3. In general, as regards the right to strike, the Committee notes with interest the adoption of Bill C-19, an Act to amend the Canada Labour Code (part I), section 87.4 of which defines the activities which must be maintained in the event of a strike or lockout, and section 94(2.1) of which expressly prohibits employers from using replacement workers in order to undermine a union's representational capacity, which thereby bring the legislation into greater conformity with the principles of freedom of association.
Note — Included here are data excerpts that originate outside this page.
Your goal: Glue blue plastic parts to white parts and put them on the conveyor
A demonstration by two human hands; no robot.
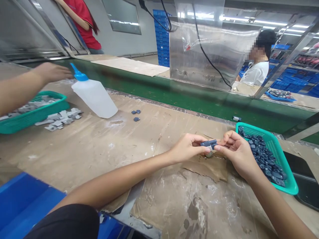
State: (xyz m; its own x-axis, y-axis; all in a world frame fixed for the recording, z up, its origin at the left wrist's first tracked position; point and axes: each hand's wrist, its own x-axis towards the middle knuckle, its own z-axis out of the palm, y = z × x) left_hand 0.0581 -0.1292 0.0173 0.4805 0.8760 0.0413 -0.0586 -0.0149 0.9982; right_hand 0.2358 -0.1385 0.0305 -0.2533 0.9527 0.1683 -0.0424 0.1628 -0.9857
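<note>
Between my hands, over the middle right of the cardboard-covered bench, is a small dark-blue and light-grey plastic part (208,144). My left hand (188,147) pinches its left end between thumb and fingers. At the other end, the thumb of my right hand (235,149) presses against the part, with its fingers curled in close. Just below the part, a small round metallic thing (209,154) shows on a torn piece of brown cardboard (206,167). A green basket (290,179) of dark-blue plastic pieces (265,156) stands right beside my right hand.
A co-worker's hand (51,72) reaches beside a white squeeze bottle (96,98). Grey pieces (61,119) lie near another green basket (37,116). Several dark pieces (136,119) sit mid-bench. A green conveyor belt (149,91) runs behind; a black phone-like object (302,176) lies far right.
</note>
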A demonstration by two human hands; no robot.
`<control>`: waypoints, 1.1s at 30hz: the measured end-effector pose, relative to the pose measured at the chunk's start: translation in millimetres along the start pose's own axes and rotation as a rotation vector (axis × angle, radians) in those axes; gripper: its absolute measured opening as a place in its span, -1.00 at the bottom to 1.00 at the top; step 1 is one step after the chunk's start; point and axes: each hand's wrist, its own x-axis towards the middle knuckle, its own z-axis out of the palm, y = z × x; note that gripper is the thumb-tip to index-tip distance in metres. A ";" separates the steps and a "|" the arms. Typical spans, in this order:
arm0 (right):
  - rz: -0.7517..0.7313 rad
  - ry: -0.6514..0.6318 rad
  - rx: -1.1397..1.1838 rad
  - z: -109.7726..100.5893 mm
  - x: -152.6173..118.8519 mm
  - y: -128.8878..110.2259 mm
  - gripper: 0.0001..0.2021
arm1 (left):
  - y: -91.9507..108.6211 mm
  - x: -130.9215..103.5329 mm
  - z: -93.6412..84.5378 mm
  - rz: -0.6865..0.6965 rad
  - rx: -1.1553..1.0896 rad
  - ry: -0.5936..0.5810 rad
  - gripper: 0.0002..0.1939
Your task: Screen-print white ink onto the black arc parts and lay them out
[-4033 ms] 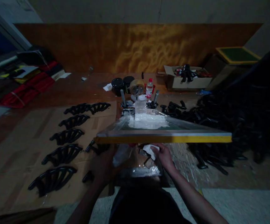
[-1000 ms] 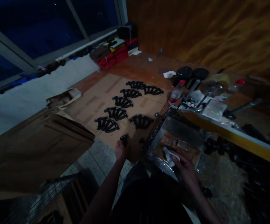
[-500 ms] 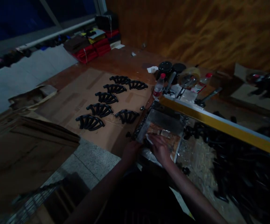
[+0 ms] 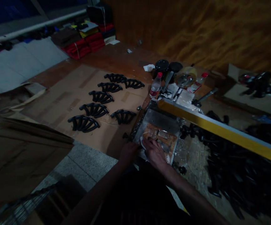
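My right hand [image 4: 156,153] lies over the near left part of a flat metal plate [image 4: 151,118]. Its fingers are bent around a small white wad [image 4: 142,142] that looks like cloth or paper. In the plate's middle is a brown, wood-coloured panel [image 4: 172,139] with a clear, shiny rectangular piece [image 4: 163,134] on it. My left hand [image 4: 128,152] rests at the plate's near left edge. Its fingers are lost in shadow, so whether they grip anything is unclear.
Several black ribbed, fan-shaped parts [image 4: 94,110] lie on a cardboard sheet [image 4: 62,97] to the left. A yellow-and-white bar [image 4: 210,128] crosses behind the plate. Beyond it stand a red-capped bottle [image 4: 155,87] and a tape roll [image 4: 186,77]. Black pieces [image 4: 238,175] are heaped at right.
The view has turned slightly to the right. My right hand and the white wad have shifted a little toward me on the plate. My left hand stays by the plate's edge.
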 end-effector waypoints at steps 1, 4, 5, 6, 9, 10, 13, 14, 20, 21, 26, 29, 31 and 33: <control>0.000 0.000 0.002 1.0 2.5 -0.4 -0.38 | 0.1 0.1 -0.3 0.000 0.007 -0.001 -0.73; 0.014 -0.003 0.015 3.5 -1.8 0.0 -0.38 | 1.5 0.4 -0.6 -0.011 0.022 -0.006 -0.70; 0.023 -0.008 0.025 3.3 -7.0 0.7 -0.38 | 2.1 0.5 -0.6 -0.015 0.022 -0.011 -0.70; 0.029 -0.014 0.043 2.2 -13.2 1.8 -0.40 | 2.7 0.7 -0.9 -0.021 0.020 -0.019 -0.70; 0.044 0.007 0.175 -6.4 -31.4 7.2 -0.53 | 3.1 1.2 -4.4 -0.039 -0.002 -0.042 -0.71; 0.068 0.028 0.258 -10.6 -36.2 10.0 -0.59 | 2.8 1.4 -7.0 -0.048 -0.019 -0.045 -0.72; 0.283 0.101 0.623 -25.5 -48.7 20.2 -0.60 | 3.4 3.7 -17.8 -0.077 -0.104 -0.070 -0.71; 0.393 0.118 0.756 -30.7 -53.0 23.6 -0.54 | 5.4 5.6 -21.5 -0.092 -0.135 -0.080 -0.71; 0.756 0.175 1.347 -64.1 -78.1 21.4 -0.48 | 55.9 42.0 -27.2 0.025 -0.348 -0.150 -0.72; 0.768 0.175 1.417 -70.0 -80.1 16.8 -0.50 | 68.3 51.8 -26.0 0.116 -0.421 -0.158 -0.67; 0.830 0.259 1.532 -91.6 -74.1 -7.2 -0.52 | 93.8 94.8 -34.3 0.374 -0.646 -0.131 -0.57; 0.880 0.252 1.550 -90.9 -62.1 -11.2 -0.53 | 54.9 104.6 -50.7 0.098 -0.571 0.006 -0.70; 0.912 0.245 1.564 -85.4 -53.7 -9.5 -0.52 | 11.1 105.7 -60.3 -0.189 -0.496 0.104 -0.77; 0.955 0.248 1.546 -78.8 -45.7 -6.1 -0.51 | -35.2 105.9 -65.4 -0.477 -0.399 0.181 -0.79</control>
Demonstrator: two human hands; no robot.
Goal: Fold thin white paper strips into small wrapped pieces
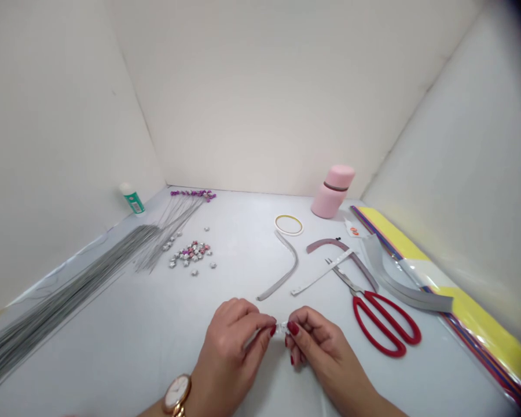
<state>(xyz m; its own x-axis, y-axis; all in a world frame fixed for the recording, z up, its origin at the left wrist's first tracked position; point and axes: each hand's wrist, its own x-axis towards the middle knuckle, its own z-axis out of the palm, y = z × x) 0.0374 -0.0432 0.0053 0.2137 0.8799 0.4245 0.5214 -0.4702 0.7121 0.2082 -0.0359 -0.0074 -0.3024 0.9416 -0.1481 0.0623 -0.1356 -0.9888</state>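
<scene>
My left hand (pixel 243 341), with a watch at its wrist, pinches one end of a small silvery-white paper strip (pixel 282 328) between thumb and forefinger. The other end is pinched by my right hand (pixel 315 341), whose remaining fingers curl underneath. Only a short shiny bit shows between the fingertips; the rest is hidden. Just beyond my hands lies a curved bundle of grey strips (pixel 286 275). A narrow white strip (pixel 321 272) rests beside it, crossing the scissors (pixel 375 318) with red handles near their tips. Small folded paper stars (pixel 193 253), silver and pink, are heaped to the left.
Long grey wires (pixel 78 289) run along the left side. Purple stars on wire stems (pixel 193 195) lie at the back, near a glue bottle (pixel 132 200). A tape roll (pixel 289 225), a pink flask (pixel 333 191), grey strips (pixel 399 289) and yellow-topped sheets (pixel 473 318) occupy the right.
</scene>
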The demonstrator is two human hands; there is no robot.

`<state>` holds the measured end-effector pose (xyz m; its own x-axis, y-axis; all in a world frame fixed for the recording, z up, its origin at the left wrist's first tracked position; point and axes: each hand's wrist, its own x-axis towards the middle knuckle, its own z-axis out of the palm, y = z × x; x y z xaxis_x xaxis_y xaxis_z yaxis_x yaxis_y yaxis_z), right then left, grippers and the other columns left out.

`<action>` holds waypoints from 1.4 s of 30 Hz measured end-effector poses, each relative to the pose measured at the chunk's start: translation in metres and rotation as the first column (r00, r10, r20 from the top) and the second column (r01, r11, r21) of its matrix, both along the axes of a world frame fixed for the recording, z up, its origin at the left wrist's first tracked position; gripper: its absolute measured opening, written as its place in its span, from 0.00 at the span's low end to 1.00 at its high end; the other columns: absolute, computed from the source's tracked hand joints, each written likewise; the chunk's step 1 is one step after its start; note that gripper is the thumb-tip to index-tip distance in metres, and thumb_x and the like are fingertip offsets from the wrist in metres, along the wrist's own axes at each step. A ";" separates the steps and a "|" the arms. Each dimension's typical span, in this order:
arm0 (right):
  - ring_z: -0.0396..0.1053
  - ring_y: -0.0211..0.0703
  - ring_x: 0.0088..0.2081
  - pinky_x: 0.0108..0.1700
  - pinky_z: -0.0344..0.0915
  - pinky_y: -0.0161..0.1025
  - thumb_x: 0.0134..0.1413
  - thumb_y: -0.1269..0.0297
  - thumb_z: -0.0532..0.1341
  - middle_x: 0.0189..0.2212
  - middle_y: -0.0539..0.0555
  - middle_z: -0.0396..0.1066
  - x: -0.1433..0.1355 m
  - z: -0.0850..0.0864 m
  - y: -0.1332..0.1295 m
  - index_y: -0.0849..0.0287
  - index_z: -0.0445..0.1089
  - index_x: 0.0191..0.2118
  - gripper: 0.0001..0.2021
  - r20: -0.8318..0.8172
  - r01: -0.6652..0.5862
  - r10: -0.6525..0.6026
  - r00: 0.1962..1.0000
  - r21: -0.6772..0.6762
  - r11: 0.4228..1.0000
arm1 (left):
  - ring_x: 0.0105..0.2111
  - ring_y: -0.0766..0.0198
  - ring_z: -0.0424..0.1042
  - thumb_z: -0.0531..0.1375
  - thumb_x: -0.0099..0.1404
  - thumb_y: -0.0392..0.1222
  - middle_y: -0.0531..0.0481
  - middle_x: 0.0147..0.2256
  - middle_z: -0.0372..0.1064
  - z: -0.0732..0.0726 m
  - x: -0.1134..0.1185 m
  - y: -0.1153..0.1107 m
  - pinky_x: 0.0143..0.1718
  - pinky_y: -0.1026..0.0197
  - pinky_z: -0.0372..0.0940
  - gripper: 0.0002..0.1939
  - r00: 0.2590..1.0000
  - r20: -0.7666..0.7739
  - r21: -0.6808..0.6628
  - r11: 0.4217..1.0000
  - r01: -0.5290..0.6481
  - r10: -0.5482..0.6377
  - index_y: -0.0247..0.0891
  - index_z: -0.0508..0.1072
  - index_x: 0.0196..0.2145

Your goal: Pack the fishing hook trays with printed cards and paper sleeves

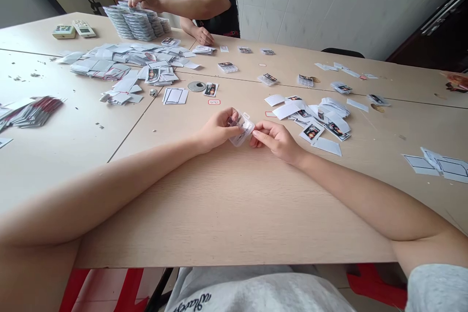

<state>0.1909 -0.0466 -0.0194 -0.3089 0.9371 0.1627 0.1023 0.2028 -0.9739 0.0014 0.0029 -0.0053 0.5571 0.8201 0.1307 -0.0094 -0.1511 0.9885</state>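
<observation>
A small clear plastic case [242,131] is held above the table near the centre of the head view. My left hand [221,129] grips its left side, thumb across the front. At its right edge, my right hand [272,139] has thumb and fingertips pinched together against the case. Just right of my right hand lies a loose heap of white and dark printed cards [312,131]. Beyond my left hand are a stack of outlined cards [175,96], a round metal lid [196,87] and a small printed card [211,89].
Across the wooden table [234,224], a person reaches over tall stacks of plastic packs [137,24]. A large pile of white packets [117,58] covers the back left, red-edged packets [36,112] the far left. Several filled cases [268,79] stand in rows at the back.
</observation>
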 end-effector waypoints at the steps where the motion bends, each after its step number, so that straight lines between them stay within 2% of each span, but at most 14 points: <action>1: 0.69 0.36 0.29 0.35 0.67 0.35 0.55 0.57 0.60 0.26 0.51 0.72 0.000 0.000 0.000 0.60 0.67 0.34 0.10 0.000 0.000 0.000 1.000 0.001 1.000 | 0.25 0.70 0.60 0.61 0.51 0.33 0.57 0.25 0.57 0.000 0.000 0.000 0.25 0.64 0.55 0.16 1.000 0.005 -0.006 1.000 0.004 -0.004 0.39 0.53 0.28; 6: 0.70 0.36 0.29 0.35 0.68 0.36 0.55 0.57 0.60 0.26 0.51 0.72 0.000 0.000 0.000 0.60 0.66 0.34 0.10 -0.004 0.007 -0.007 1.000 0.001 1.000 | 0.26 0.70 0.61 0.63 0.52 0.35 0.56 0.26 0.58 0.001 0.000 -0.001 0.27 0.64 0.57 0.18 0.999 0.041 -0.023 0.999 0.032 -0.032 0.39 0.53 0.28; 13: 0.70 0.36 0.29 0.35 0.68 0.36 0.55 0.60 0.59 0.26 0.50 0.72 0.000 0.000 0.001 0.60 0.66 0.34 0.08 0.009 -0.004 0.004 1.000 -0.001 1.000 | 0.26 0.69 0.62 0.64 0.52 0.37 0.56 0.26 0.59 0.000 -0.001 0.000 0.26 0.65 0.56 0.19 0.999 -0.011 0.011 0.999 0.035 -0.035 0.39 0.53 0.28; 42: 0.70 0.37 0.31 0.37 0.69 0.38 0.54 0.58 0.60 0.27 0.51 0.72 0.001 0.001 0.000 0.60 0.67 0.35 0.09 0.010 -0.018 0.018 1.000 -0.027 0.999 | 0.24 0.70 0.61 0.63 0.49 0.33 0.56 0.25 0.59 0.004 0.001 -0.004 0.24 0.66 0.55 0.18 0.999 -0.025 0.011 1.000 -0.022 0.022 0.39 0.54 0.28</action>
<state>0.1917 -0.0466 -0.0181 -0.3271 0.9354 0.1342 0.1088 0.1784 -0.9779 0.0026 -0.0006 -0.0017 0.5421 0.8310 0.1251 0.0193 -0.1611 0.9867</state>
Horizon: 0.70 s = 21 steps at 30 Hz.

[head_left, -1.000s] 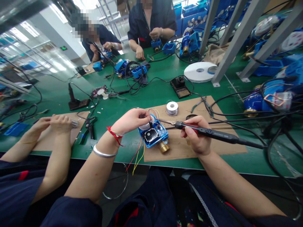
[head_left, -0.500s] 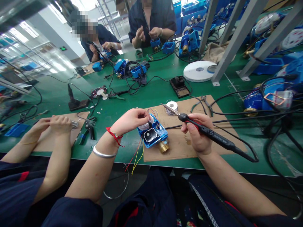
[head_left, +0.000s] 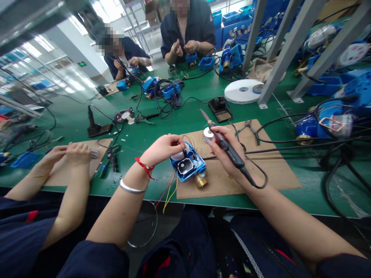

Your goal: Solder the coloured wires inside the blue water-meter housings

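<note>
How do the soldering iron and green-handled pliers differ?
The soldering iron is held in the right hand; the pliers lie on the cardboard. The iron has one long black-and-red body; the pliers have two spread handles. The iron has a black cord; the pliers have none. Both are hand tools.

Bright windows (head_left: 106, 11), pale pillar (head_left: 82, 48) with green sign (head_left: 82, 63), green workbench (head_left: 142, 142), grey posts (head_left: 285, 52)

White reel (head_left: 234, 92) at 2 o'clock on green table (head_left: 145, 135), brown cloth (head_left: 258, 70) behind it. Blue unit with brass fitting (head_left: 308, 125), 3 o'clock. Coiled black cable (head_left: 156, 92) at 11, black stand (head_left: 100, 130) at 9.
</note>
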### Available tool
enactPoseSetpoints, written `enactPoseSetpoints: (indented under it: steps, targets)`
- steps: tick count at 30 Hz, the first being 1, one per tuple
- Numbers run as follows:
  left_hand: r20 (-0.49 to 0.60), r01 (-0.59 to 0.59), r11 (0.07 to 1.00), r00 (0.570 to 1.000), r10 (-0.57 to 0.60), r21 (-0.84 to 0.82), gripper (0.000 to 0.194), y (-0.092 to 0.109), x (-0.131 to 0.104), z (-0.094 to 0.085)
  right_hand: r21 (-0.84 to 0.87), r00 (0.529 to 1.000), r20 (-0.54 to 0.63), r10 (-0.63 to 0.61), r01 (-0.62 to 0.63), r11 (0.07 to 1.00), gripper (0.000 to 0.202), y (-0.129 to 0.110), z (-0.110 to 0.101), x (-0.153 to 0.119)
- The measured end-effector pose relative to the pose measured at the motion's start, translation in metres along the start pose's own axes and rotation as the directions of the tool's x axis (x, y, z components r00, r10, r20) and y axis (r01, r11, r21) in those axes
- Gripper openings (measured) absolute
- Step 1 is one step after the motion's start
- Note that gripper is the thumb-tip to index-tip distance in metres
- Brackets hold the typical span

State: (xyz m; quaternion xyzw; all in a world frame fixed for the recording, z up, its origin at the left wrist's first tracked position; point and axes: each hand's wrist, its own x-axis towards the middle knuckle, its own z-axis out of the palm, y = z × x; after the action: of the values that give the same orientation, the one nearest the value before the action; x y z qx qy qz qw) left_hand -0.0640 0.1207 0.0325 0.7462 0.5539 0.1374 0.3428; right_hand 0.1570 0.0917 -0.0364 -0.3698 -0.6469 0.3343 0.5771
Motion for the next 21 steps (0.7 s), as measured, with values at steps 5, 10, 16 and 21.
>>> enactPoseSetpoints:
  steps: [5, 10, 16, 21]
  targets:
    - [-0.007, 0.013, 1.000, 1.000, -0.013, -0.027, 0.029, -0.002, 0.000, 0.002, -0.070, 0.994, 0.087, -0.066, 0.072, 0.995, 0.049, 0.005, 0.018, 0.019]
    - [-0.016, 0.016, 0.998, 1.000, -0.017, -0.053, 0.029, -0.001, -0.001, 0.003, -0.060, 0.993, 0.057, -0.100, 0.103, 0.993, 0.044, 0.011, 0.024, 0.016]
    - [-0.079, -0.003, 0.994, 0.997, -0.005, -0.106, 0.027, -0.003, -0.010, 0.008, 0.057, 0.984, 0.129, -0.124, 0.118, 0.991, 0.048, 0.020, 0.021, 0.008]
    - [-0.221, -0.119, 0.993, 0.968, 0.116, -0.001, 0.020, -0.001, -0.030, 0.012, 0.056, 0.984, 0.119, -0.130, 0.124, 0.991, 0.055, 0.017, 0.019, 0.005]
With regard to the right to organize in agriculture and horticulture, the Committee takes due note of the Government's information to the effect that workers in these sectors are covered by the provisions of the Labour Codes applicable in the Provinces of British Columbia, Saskatchewan, Manitoba, Quebec, Nova Scotia, Prince Edward Island, Newfoundland and the North West Territories and the Yukon, the federal Labour Code being applicable in the North West Territories and the Yukon. Nevertheless, the Committee notes that certain workers in the Provinces of Alberta (section 2 (2)(e) of the Labour Code), Ontario (section 3 (b) and (c) of the amended Labour Relations Act of 1995) and New Brunswick (section 1 (5)(a) of the Labour Code) are excluded from the coverage of labour relations legislation and thus do not enjoy the protection provided with regard to the right to organize and to negotiate collectively. In addition, with regard to Ontario, the Committee notes the conclusions of the Committee on Freedom of Association in case No. 1900 (308th Report, paragraphs 139-194), and observes with regret that domestic workers are also excluded from the coverage of the labour relations legislation (section 3(a) of the amended Labour Relations Act of 1995). Under the circumstances, the Committee must recall that the guarantees provided by the Convention apply to all workers without distinction whatsoever and that all workers must enjoy the right to establish and join organizations of their own choosing, with the sole possible exception of the armed forces and the police. The Committee therefore urges the Government to take the necessary measures to amend the aforementioned legislation in order to bring it into full conformity with the principles of freedom of association, and to keep it informed in this regard.

In addition, a request regarding certain points is being addressed directly to the Government.